Horizons Foundation Awards $1 Million in New Funding to Four Bay Area Transgender POC Organizations

202$ Spring Donor Engagement Award Recipient

Horizons Foundation is proud to announce that four Transgender People of Color (Trans POC) organizations based in the San Francisco Bay Area will receive funding totaling $1 million over three years via our new Trans POC Initiative. Through this bold initiative, Horizons is committing to investing in and partnering with Trans POC-primary organizations by providing funding towards transformative, multi-year infrastructure improvement and capacity building grants.

Despite the Bay Area’s rich racial, ethnic, and LGBTQ diversity, the Trans POC community continues to face severe economic and social inequities, worsened by systemic discrimination, underinvestment from philanthropy, and a hostile political climate. Recent policies, threats, and federal funding cuts by the Trump administration have increasingly targeted trans visibility, rights, safety, access to healthcare, and more.

Additionally, philanthropic support for the transgender community remains alarmingly scarce. According to Funders for LGBTQ Issues, just 4.6 cents of every $100 in U.S. foundation funding in 2022 was directed to transgender and gender-nonconforming communities and issues.

And though it is one of the wealthiest regions of the country, the Bay Area exhibits among the highest rates of income inequality. According to recent U.S. Census Bureau data, the top 5% of households in San Francisco County earned an average of $808,105 annually compared to $16,184 for the bottom 20%. These disparities are compounded by higher poverty rates experienced by transgender people.

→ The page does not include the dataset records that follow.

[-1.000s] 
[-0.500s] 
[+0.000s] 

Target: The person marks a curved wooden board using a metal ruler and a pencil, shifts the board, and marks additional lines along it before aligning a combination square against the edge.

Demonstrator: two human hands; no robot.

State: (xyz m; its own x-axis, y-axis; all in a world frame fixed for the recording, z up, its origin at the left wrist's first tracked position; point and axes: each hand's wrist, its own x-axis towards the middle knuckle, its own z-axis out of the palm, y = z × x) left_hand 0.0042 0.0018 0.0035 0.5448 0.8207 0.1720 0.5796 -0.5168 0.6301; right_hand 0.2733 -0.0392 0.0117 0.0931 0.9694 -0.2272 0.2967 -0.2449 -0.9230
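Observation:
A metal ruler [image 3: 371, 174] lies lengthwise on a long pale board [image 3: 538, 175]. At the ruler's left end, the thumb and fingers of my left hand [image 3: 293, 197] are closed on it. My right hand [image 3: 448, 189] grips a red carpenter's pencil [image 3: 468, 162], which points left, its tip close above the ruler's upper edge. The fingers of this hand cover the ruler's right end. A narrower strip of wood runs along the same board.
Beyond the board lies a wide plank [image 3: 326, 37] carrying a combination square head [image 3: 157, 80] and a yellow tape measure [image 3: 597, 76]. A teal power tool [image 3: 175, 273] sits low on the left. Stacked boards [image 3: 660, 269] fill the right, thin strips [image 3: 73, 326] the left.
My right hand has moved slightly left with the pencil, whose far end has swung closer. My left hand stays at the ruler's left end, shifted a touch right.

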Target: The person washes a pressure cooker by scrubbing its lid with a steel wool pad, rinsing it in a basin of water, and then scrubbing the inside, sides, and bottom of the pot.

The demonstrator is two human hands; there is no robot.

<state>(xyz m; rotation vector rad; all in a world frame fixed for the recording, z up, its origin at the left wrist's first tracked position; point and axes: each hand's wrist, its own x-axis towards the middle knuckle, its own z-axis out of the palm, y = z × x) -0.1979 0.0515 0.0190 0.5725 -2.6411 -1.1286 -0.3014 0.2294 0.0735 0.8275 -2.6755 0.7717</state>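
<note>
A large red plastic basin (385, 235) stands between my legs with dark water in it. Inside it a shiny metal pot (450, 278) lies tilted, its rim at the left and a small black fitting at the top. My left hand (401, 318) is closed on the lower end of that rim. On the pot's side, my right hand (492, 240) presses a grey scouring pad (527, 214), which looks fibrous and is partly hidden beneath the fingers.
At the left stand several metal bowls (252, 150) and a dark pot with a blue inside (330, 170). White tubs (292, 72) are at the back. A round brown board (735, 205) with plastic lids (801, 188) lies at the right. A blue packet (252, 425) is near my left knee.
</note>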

Horizons Foundation’s Trans POC Initiative directly responds to these inequities, funding gaps, and government actions by awarding multi-year grants that will strengthen the organizations’ long-term operations and ensure crucial services and resources remain available for the Bay Area Trans POC community.

“Trans-led organizations are a vital part of the vibrant and diverse LGBTQ community in the San Francisco Bay Area,” said Roger Doughty, President of Horizons Foundation. “Given today’s political climate, this initiative reflects our deep commitment to ensuring not just the survival, but the strength of these organizations. Horizons is proud to partner with them as they secure the future for Trans POC communities with vision, resilience, and power.”

The four Trans POC grantee organizations are:

El/La Para TransLatinas advocates for the rights of TransLatinx individuals and operates the only safe space for the trans/intersex/gender diverse Latinx community in Northern California. “Our community right now is barely surviving,” said Nicole Santamaria, El/La’s Executive Director. “The lack of funding is pushing us more into the margins. El/La is a ray of hope, a mother to our community. This funding will help us weather this storm, become stronger, and continue to provide services, because when the most marginalized in our communities are safe, are thriving, are healthy, then the rest of society is going to be positively impacted.”

Lavender Phoenix works to build transgender, nonbinary, and queer Asian Pacific Islander (API) power through organizing and training grassroots leaders in the Bay Area. “Facing hundreds of anti-trans bills across the country, a lot of people in our community are terrified,” said Yuan Wang, Lavender Phoenix’s Executive Director. “Trans communities of color aren’t living single issue lives. There’s been an escalation in every front of vulnerability that our folks are living through, from immigration, to economic stability to housing. Organizations like Lavender Phoenix need to be around longer than the four years of this administration, and this funding is a big step in helping us get there.”

Miss Major Alexander L. Lee TGIJP Black Trans Cultural Center works to build voice, power, and leadership among Black trans people affected by the criminal justice system. “This grant from Horizons helps us cover many of the things that other funders don’t want to fund,” said Janetta Johnson, TGIJP’s CEO. “Trans-led organizations are under attack. We must show up for the Black trans community as strong, united, and resourced as we ever have. The time is now to build, expand, and create a space that is for us, by us, and with us.”

The Transgender District works to create an urban environment that fosters the rich history, culture, legacy, and empowerment of transgender people in the Tenderloin, San Francisco. “This grant is an investment in our capacity to uplift trans futures,” said Belen Meza, The Transgender District’s Development & Partnerships Associate. “Our community, particularly Black and Brown trans women, are facing a constant state of survival, navigating housing insecurity, economic exclusion, and daily threats to their safety and dignity. This funding will allow us to finally build the stable, sustainable infrastructure to continue delivering impactful services.”

For 45 years, Horizons Foundation has been at the forefront of providing funding to help the San Francisco Bay Area’s LGBTQ organizations strategically grow and solidify their infrastructure.

“The Trans POC Initiative is part of Horizons’ comprehensive funding strategy and our commitment to supporting the full breadth of the LGBTQ nonprofit ecosystem and the communities it serves," said Francisco Buchting, Horizons Foundation’s VP of Grants, Programs, and Communications. "It reflects what we’ve always stood for as a community foundation—not just supporting services, but investing in sustainability, leadership, and long-term impact.”